• Aim of the task: In which lines of the data does the string "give" appear? Copy every one.

===== Dataset records =====

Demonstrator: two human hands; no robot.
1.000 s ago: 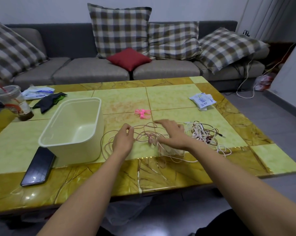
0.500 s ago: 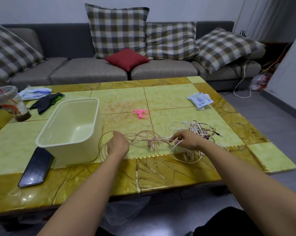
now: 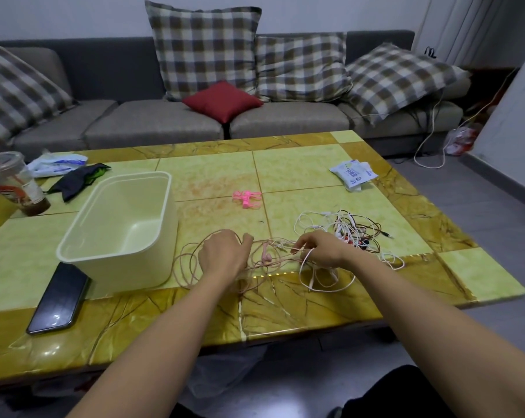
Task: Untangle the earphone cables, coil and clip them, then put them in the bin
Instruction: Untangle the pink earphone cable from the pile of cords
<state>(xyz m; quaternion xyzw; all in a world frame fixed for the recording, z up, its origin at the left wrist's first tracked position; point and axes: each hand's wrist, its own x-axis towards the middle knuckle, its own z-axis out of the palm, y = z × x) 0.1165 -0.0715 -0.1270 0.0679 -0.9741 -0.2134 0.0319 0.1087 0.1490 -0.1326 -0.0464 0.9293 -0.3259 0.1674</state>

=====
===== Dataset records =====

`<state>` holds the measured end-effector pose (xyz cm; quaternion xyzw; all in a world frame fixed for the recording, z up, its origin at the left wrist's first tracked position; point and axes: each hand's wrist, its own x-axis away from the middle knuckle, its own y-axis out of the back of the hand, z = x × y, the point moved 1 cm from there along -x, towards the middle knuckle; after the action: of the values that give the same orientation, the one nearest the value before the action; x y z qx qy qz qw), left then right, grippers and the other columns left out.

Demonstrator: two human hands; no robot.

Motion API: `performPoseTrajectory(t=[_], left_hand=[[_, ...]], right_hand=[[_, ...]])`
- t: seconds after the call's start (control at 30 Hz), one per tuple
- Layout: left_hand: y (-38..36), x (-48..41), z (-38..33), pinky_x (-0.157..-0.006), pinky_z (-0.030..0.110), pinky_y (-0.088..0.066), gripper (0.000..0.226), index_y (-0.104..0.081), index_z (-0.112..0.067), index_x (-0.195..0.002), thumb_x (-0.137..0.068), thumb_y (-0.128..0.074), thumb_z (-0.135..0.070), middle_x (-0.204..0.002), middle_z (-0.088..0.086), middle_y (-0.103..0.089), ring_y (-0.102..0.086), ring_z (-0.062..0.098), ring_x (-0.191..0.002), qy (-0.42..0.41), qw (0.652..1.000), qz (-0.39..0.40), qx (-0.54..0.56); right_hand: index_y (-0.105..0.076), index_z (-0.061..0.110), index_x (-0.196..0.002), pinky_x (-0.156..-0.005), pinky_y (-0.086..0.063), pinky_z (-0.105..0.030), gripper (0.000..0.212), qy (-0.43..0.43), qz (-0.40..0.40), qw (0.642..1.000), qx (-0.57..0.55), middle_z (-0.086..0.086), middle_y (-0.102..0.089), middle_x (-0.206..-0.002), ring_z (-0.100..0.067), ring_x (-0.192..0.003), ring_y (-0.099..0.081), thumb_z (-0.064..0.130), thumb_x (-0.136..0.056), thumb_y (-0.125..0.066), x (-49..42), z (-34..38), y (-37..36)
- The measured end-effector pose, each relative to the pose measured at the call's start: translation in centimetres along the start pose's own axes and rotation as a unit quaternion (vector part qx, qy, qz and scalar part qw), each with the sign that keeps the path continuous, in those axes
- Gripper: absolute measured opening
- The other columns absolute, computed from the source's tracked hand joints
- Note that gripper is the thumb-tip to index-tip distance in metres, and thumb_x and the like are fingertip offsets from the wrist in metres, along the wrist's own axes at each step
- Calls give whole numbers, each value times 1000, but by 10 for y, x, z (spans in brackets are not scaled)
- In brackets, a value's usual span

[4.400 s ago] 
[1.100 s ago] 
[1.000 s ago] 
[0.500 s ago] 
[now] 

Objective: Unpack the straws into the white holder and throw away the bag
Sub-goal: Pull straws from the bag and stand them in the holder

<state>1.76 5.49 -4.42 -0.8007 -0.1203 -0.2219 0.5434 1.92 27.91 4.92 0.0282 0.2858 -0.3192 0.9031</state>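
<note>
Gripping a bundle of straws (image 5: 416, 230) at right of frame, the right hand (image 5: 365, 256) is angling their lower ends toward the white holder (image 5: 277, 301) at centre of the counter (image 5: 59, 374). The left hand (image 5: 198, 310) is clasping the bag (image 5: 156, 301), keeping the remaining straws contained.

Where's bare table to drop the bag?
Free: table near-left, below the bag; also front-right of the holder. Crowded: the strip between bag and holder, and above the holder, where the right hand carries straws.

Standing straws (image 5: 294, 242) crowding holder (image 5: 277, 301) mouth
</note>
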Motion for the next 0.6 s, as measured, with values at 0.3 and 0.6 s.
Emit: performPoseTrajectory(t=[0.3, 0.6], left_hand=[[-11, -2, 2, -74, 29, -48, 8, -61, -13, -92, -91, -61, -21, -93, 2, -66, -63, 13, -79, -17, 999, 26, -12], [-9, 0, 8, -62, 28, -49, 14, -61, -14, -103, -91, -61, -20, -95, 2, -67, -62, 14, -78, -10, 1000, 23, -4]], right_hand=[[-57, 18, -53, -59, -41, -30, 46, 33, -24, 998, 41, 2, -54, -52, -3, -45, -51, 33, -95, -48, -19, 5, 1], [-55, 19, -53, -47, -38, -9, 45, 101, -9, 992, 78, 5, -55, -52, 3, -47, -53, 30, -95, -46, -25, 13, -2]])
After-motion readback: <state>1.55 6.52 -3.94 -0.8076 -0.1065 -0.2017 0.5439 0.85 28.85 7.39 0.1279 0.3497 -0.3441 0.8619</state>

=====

• Response to the exercise:
`<state>` holds the measured end-effector pose (xyz cm; quaternion xyzw; all in a world frame fixed for the recording, z up, its origin at the left wrist's first tracked position; point and axes: each hand's wrist, its own x-axis away from the middle knuckle, its own y-axis out of the back of the hand, z = x × y, the point moved 1 cm from there along -x, towards the middle knuckle; after the action: of the values that give the same orientation, the one nearest the value before the action; x y z qx qy qz qw), left then right, grippers and the other columns left out.
- Calls give whole numbers, each value times 1000, but by 10 for y, x, z (spans in brackets are not scaled)

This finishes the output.